Human oscillatory brain activity dissociates sub-processes of visual working memory

Keeping a small number of visual items in memory for a few seconds comprises a variety of cognitive functions. Typically, target items have to be selected from a rich visual scene; targets have to be encoded efficiently while distracter items need to be suppressed; relevant items have to be maintained and distracting items are required not to be stored; a memory trace needs to be protected against incoming new information during retention and should be matched or compared to visual input during retrieval; etc. The usage of event-related brain oscillatory dynamics bears the possibility to investigate such sub-functions of visual working memory processes that are very hard to dissociate from each other with, for instance, event-related potentials. Here, results from electroencephalography (EEG) and transcranial magnetic stimulation (TMS) studies in healthy human subjects are reported. They suggest that dynamic amplitude fluctuations at theta frequency range (4–8 Hz) within a fronto-posterior cortical network are related to specific encoding of target items during encoding of visuospatial locations. A strong target-related theta response predicts high visual working memory capacity, whereas a strong response of this theta network to encoding of distracting items predicts low memory capacity. During maintenance of visual items, on the other hand, sustained cross-frequency phase coupling between theta and gamma (50–70 Hz) is obtained at brain areas storing target items.
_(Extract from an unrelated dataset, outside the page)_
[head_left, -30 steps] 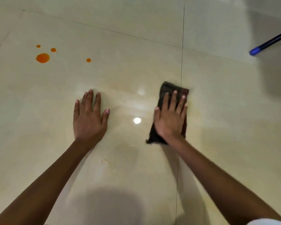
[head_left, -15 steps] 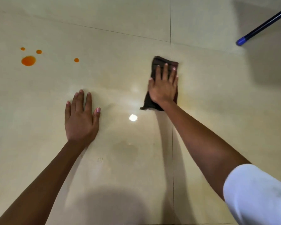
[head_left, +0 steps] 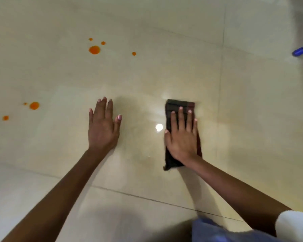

This theta–gamma phase coupling shows a load-dependent increase of up to four items to be retained. When memory load is further increased, theta and gamma phases are decoupled again. The magnitude of memory load-dependent theta–gamma phase coupling predicts individual working memory capacity. Efficient suppression of distracter items during a retention period, however, is reflected by increased EEG alpha (8–12 Hz) amplitude at brain areas processing distracting visual information. Memory capacity can also be predicted by alpha amplitude, in this case, based on the efficient inhibition of distracter maintenance. Moreover, by entraining alpha activity using repetitive TMS, it can be shown that memory capacity is increased as the neural mechanism of distracter suppression is reinforced by the stimulation.